- [Exercise] The records below are to be transcribed exactly as they appear.

- [Data provided]
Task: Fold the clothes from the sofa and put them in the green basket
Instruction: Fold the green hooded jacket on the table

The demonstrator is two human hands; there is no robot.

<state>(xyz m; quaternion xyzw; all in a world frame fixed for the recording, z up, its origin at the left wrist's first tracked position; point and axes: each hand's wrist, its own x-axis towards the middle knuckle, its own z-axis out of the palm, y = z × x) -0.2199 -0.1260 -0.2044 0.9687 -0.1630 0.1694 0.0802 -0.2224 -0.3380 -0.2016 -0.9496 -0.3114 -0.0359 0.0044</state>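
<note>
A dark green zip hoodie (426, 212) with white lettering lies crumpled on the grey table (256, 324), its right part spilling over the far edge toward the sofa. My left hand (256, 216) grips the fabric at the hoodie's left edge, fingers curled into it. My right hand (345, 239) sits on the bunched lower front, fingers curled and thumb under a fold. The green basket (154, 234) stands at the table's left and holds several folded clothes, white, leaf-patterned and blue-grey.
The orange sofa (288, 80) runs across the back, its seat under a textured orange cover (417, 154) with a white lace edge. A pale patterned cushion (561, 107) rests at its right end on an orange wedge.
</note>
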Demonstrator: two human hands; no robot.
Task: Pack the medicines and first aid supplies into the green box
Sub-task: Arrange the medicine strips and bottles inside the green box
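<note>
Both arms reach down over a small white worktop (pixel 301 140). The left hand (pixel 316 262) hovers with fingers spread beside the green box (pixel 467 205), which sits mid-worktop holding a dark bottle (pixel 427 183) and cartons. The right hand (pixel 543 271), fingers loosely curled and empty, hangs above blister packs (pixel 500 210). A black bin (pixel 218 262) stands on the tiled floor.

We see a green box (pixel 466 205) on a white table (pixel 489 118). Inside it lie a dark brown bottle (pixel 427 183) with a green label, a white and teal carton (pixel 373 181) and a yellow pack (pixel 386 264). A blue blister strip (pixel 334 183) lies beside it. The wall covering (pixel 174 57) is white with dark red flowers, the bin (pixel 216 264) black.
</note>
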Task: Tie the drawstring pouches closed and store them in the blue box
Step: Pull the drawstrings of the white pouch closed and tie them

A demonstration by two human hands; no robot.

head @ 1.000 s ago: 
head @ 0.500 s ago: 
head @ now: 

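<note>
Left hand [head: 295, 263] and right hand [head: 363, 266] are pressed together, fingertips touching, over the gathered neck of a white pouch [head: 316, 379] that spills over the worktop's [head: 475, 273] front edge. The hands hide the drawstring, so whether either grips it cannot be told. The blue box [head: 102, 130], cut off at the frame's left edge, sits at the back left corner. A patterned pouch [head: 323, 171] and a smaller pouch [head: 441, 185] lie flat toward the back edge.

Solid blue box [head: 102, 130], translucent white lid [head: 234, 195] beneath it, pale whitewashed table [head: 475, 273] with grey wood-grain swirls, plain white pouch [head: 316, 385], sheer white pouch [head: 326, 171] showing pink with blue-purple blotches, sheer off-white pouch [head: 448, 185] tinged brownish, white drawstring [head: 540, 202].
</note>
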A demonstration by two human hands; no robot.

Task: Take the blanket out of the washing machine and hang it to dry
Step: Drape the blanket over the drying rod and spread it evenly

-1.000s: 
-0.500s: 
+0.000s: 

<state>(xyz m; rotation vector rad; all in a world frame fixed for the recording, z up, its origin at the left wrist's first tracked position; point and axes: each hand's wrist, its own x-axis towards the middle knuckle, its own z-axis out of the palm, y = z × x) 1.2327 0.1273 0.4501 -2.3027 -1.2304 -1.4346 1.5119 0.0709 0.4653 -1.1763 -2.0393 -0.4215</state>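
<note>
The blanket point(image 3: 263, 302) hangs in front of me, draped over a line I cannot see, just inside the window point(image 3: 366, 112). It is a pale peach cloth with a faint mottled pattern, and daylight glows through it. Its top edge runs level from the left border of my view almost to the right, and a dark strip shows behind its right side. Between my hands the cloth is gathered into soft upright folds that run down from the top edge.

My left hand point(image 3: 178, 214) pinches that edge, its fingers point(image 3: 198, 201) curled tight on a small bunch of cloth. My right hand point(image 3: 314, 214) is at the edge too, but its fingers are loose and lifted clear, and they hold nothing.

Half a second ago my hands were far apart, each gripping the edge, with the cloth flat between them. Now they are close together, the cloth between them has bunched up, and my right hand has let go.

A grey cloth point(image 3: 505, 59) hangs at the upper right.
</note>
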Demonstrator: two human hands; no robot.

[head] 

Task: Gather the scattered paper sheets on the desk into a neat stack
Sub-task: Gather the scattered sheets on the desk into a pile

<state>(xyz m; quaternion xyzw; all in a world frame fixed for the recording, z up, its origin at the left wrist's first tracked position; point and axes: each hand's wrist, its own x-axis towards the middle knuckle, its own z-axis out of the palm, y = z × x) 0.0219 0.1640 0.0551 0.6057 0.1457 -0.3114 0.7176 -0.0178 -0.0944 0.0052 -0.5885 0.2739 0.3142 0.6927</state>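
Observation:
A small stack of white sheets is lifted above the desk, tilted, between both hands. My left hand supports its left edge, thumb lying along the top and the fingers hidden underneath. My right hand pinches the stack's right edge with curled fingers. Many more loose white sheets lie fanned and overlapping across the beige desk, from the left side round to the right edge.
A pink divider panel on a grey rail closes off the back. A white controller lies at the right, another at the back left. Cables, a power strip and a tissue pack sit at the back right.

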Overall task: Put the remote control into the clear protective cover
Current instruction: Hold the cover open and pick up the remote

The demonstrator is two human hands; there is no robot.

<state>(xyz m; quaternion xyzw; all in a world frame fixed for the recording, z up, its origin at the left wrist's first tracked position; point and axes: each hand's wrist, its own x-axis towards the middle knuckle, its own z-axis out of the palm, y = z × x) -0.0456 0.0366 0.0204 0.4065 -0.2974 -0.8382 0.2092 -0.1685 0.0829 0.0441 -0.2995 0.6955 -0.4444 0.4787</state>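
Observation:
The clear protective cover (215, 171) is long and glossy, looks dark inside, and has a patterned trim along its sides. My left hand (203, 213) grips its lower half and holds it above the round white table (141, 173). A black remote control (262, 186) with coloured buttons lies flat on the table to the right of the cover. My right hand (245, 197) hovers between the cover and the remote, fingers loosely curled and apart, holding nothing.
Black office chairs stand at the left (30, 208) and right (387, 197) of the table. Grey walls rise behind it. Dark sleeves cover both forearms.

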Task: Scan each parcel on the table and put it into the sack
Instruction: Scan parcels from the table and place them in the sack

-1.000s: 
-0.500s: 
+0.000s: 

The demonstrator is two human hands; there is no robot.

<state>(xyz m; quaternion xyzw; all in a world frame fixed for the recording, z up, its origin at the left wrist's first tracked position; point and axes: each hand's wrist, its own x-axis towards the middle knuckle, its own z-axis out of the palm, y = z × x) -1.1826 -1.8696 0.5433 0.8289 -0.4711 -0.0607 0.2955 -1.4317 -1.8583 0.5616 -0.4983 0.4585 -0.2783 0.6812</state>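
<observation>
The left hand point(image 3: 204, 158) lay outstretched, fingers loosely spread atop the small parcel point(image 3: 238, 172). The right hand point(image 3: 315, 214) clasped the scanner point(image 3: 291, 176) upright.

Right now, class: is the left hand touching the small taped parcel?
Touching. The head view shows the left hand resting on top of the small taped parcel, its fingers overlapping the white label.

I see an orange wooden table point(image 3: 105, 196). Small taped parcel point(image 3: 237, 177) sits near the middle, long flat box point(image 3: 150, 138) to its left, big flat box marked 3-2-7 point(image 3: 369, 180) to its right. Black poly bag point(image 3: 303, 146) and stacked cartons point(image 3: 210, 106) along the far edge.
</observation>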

- [Answer area]
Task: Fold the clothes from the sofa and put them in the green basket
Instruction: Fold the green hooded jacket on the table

The demonstrator is two human hands; there is no robot.

<state>(xyz m; quaternion xyzw; all in a world frame fixed for the recording, z up, its origin at the left wrist's first tracked position; point and axes: each hand's wrist, its own x-axis towards the middle knuckle, its own z-axis out of the palm, y = z × x) -0.2199 -0.1260 -0.2044 0.9687 -0.1630 0.1694 0.0802 -0.2224 -0.3380 -0.2016 -0.9496 -0.3114 -0.0359 0.0044</state>
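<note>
A dark green zip hoodie (426, 212) with white lettering lies crumpled on the grey table (256, 324), its right part spilling over the far edge toward the sofa. My left hand (256, 216) grips the fabric at the hoodie's left edge, fingers curled into it. My right hand (345, 239) sits on the bunched lower front, fingers curled and thumb under a fold. The green basket (154, 234) stands at the table's left and holds several folded clothes, white, leaf-patterned and blue-grey.
The orange sofa (288, 80) runs across the back, its seat under a textured orange cover (417, 154) with a white lace edge. A pale patterned cushion (561, 107) rests at its right end on an orange wedge.
</note>
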Demonstrator: two human hands; no robot.
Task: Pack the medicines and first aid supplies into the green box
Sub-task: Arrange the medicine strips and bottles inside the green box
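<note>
Both arms reach down over a small white worktop (pixel 301 140). The left hand (pixel 316 262) hovers with fingers spread beside the green box (pixel 467 205), which sits mid-worktop holding a dark bottle (pixel 427 183) and cartons. The right hand (pixel 543 271), fingers loosely curled and empty, hangs above blister packs (pixel 500 210). A black bin (pixel 218 262) stands on the tiled floor.

We see a green box (pixel 466 205) on a white table (pixel 489 118). Inside it lie a dark brown bottle (pixel 427 183) with a green label, a white and teal carton (pixel 373 181) and a yellow pack (pixel 386 264). A blue blister strip (pixel 334 183) lies beside it. The wall covering (pixel 174 57) is white with dark red flowers, the bin (pixel 216 264) black.
</note>
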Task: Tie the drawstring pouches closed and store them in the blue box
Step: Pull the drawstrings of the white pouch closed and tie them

A demonstration by two human hands; no robot.

head @ 1.000 s ago: 
head @ 0.500 s ago: 
head @ now: 

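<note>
Left hand [head: 295, 263] and right hand [head: 363, 266] are pressed together, fingertips touching, over the gathered neck of a white pouch [head: 316, 379] that spills over the worktop's [head: 475, 273] front edge. The hands hide the drawstring, so whether either grips it cannot be told. The blue box [head: 102, 130], cut off at the frame's left edge, sits at the back left corner. A patterned pouch [head: 323, 171] and a smaller pouch [head: 441, 185] lie flat toward the back edge.

Solid blue box [head: 102, 130], translucent white lid [head: 234, 195] beneath it, pale whitewashed table [head: 475, 273] with grey wood-grain swirls, plain white pouch [head: 316, 385], sheer white pouch [head: 326, 171] showing pink with blue-purple blotches, sheer off-white pouch [head: 448, 185] tinged brownish, white drawstring [head: 540, 202].
</note>
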A demonstration by two human hands; no robot.

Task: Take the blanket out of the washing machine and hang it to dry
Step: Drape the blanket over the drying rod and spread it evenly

-1.000s: 
-0.500s: 
+0.000s: 

<state>(xyz m; rotation vector rad; all in a world frame fixed for the recording, z up, its origin at the left wrist's first tracked position; point and axes: each hand's wrist, its own x-axis towards the middle knuckle, its own z-axis out of the palm, y = z × x) 1.2327 0.1273 0.4501 -2.3027 -1.2304 -1.4346 1.5119 0.0709 0.4653 -1.1763 -2.0393 -0.4215</state>
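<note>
The blanket point(image 3: 263, 302) hangs in front of me, draped over a line I cannot see, just inside the window point(image 3: 366, 112). It is a pale peach cloth with a faint mottled pattern, and daylight glows through it. Its top edge runs level from the left border of my view almost to the right, and a dark strip shows behind its right side. Between my hands the cloth is gathered into soft upright folds that run down from the top edge.

My left hand point(image 3: 178, 214) pinches that edge, its fingers point(image 3: 198, 201) curled tight on a small bunch of cloth. My right hand point(image 3: 314, 214) is at the edge too, but its fingers are loose and lifted clear, and they hold nothing.

Half a second ago my hands were far apart, each gripping the edge, with the cloth flat between them. Now they are close together, the cloth between them has bunched up, and my right hand has let go.

A grey cloth point(image 3: 505, 59) hangs at the upper right.
</note>
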Demonstrator: two human hands; no robot.

[head] 

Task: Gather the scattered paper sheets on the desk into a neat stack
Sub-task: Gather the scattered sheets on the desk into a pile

<state>(xyz m; quaternion xyzw; all in a world frame fixed for the recording, z up, its origin at the left wrist's first tracked position; point and axes: each hand's wrist, its own x-axis towards the middle knuckle, its own z-axis out of the palm, y = z × x) 0.0219 0.1640 0.0551 0.6057 0.1457 -0.3114 0.7176 -0.0178 -0.0944 0.0052 -0.5885 0.2739 0.3142 0.6927</state>
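Observation:
A small stack of white sheets is lifted above the desk, tilted, between both hands. My left hand supports its left edge, thumb lying along the top and the fingers hidden underneath. My right hand pinches the stack's right edge with curled fingers. Many more loose white sheets lie fanned and overlapping across the beige desk, from the left side round to the right edge.
A pink divider panel on a grey rail closes off the back. A white controller lies at the right, another at the back left. Cables, a power strip and a tissue pack sit at the back right.
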
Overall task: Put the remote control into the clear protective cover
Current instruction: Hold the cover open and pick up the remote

The demonstrator is two human hands; there is no robot.

<state>(xyz m; quaternion xyzw; all in a world frame fixed for the recording, z up, its origin at the left wrist's first tracked position; point and axes: each hand's wrist, its own x-axis towards the middle knuckle, its own z-axis out of the palm, y = z × x) -0.0456 0.0366 0.0204 0.4065 -0.2974 -0.8382 0.2092 -0.1685 0.0829 0.0441 -0.2995 0.6955 -0.4444 0.4787</state>
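Observation:
The clear protective cover (215, 171) is long and glossy, looks dark inside, and has a patterned trim along its sides. My left hand (203, 213) grips its lower half and holds it above the round white table (141, 173). A black remote control (262, 186) with coloured buttons lies flat on the table to the right of the cover. My right hand (245, 197) hovers between the cover and the remote, fingers loosely curled and apart, holding nothing.
Black office chairs stand at the left (30, 208) and right (387, 197) of the table. Grey walls rise behind it. Dark sleeves cover both forearms.
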
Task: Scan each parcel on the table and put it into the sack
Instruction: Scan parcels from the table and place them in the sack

-1.000s: 
-0.500s: 
+0.000s: 

The demonstrator is two human hands; there is no robot.

<state>(xyz m; quaternion xyzw; all in a world frame fixed for the recording, z up, its origin at the left wrist's first tracked position; point and axes: each hand's wrist, its own x-axis towards the middle knuckle, its own z-axis out of the palm, y = z × x) -1.1826 -1.8696 0.5433 0.8289 -0.4711 -0.0607 0.2955 -1.4317 -1.8583 0.5616 -0.4983 0.4585 -0.2783 0.6812</state>
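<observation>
The left hand point(image 3: 204, 158) lay outstretched, fingers loosely spread atop the small parcel point(image 3: 238, 172). The right hand point(image 3: 315, 214) clasped the scanner point(image 3: 291, 176) upright.

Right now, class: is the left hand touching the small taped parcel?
Touching. The head view shows the left hand resting on top of the small taped parcel, its fingers overlapping the white label.

I see an orange wooden table point(image 3: 105, 196). Small taped parcel point(image 3: 237, 177) sits near the middle, long flat box point(image 3: 150, 138) to its left, big flat box marked 3-2-7 point(image 3: 369, 180) to its right. Black poly bag point(image 3: 303, 146) and stacked cartons point(image 3: 210, 106) along the far edge.
</observation>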

Nothing remains to add to the answer.